The senator tweeted back a denial of any involvement in the distasteful ad and a statement about Donald Trump’s character if he were to stoop to attacking the senator’s wife.
This was followed up by a Trump retweet of a meme comprised of an unflattering picture of Heidi Cruz side-by-side with a glamor shot of Melania Trump. To which Senator Cruz responded, “Leave Heidi the hell alone!”
This is how some of those who would lead this country attempt to prove they are the better candidate for that serious responsibility?
Before any of us get comfortable asserting our moral superiority over these candidates and the well-funded outside groups that are adding fuel to the conflagration, we might want to check how we look in our collective social mirror.
I am reminded of a story published many years ago by a major metropolitan daily in Florida about the wife of a mayor. The story certainly did not lack for drama, but it wasn’t just the drama that drew the paper to devote so much staff time, paper and ink to it. It was also that fact that she was the mayor’s wife.
Kind of like Melania Trump or Heidi Cruz.
Notwithstanding that this woman did not hold any public office and did not exercise a public trust, she was torn apart by a lengthy exposé of her rather difficult path through life.
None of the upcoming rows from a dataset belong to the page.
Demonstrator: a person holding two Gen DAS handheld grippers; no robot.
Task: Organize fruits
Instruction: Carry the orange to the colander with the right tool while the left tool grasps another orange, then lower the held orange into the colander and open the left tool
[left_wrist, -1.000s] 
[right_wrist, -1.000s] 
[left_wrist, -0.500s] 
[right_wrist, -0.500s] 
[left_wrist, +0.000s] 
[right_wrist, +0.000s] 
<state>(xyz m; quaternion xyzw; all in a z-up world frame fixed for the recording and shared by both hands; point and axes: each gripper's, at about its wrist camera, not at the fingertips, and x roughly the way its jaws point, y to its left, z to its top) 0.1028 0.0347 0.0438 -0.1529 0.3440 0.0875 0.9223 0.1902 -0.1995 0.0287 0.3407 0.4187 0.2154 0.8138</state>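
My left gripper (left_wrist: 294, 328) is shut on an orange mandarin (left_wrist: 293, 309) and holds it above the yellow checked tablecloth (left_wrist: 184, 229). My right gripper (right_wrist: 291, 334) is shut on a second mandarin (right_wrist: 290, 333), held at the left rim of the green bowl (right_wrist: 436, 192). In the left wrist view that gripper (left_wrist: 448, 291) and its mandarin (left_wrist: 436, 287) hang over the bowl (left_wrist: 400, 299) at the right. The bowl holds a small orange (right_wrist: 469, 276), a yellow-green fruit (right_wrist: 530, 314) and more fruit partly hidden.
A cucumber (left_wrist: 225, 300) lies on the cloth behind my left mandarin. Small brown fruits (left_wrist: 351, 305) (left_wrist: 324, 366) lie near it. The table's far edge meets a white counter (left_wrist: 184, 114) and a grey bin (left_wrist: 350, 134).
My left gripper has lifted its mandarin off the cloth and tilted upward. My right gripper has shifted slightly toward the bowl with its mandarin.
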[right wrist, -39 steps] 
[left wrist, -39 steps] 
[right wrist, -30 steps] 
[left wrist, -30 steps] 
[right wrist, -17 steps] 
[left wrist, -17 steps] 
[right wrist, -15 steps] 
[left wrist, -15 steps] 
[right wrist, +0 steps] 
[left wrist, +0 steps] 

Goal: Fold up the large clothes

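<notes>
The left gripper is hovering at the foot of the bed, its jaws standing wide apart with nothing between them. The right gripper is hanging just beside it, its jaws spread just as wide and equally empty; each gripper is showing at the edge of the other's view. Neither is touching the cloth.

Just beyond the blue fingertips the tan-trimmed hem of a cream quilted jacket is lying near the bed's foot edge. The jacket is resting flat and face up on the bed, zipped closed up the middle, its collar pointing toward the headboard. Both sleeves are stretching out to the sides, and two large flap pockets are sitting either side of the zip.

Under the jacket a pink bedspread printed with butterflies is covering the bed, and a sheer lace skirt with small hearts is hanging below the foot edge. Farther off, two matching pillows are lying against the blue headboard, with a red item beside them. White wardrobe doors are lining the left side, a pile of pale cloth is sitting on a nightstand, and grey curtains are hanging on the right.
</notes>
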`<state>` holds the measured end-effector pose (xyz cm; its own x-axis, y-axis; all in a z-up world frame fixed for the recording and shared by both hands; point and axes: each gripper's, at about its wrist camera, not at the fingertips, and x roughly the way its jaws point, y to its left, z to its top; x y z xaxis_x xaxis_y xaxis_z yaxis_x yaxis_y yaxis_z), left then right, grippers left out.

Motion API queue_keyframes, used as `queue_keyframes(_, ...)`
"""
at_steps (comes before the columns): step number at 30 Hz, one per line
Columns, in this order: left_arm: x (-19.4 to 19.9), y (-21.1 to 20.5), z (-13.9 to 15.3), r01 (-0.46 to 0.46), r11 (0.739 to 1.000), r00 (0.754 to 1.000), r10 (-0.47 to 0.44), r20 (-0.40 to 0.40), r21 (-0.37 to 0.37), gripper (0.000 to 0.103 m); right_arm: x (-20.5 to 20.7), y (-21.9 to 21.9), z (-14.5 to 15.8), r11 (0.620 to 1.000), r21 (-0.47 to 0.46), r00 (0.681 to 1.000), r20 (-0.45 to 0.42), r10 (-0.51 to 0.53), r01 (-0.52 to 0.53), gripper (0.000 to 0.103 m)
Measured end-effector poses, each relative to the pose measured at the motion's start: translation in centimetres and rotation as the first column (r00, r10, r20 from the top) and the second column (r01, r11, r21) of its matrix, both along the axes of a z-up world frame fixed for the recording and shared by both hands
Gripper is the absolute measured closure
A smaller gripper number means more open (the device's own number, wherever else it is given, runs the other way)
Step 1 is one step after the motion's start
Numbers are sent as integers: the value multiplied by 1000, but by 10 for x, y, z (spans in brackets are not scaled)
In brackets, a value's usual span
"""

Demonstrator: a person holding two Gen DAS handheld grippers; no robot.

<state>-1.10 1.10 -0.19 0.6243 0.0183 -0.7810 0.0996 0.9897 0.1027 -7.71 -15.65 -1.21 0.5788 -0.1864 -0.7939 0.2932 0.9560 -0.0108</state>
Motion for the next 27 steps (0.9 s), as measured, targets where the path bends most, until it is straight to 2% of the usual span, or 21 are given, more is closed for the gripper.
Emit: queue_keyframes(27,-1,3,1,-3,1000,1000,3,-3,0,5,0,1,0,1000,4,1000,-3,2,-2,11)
The story (which, as I recall, consumed a large portion of the front page of the section in which it appeared, followed by many, many additional column inches inside) included embarrassing accounts of choices she’d made and unsavory people with whom she’d been familiar.
For some reason, the editors and reporters of the paper thought the past life of the spouse of an elected official merited as much (actually, more) coverage than the past lives of most candidates and officeholders.
Before we simply lump the journalists in with the candidates and judge them all to be morally inferior, let me add one other bit of information.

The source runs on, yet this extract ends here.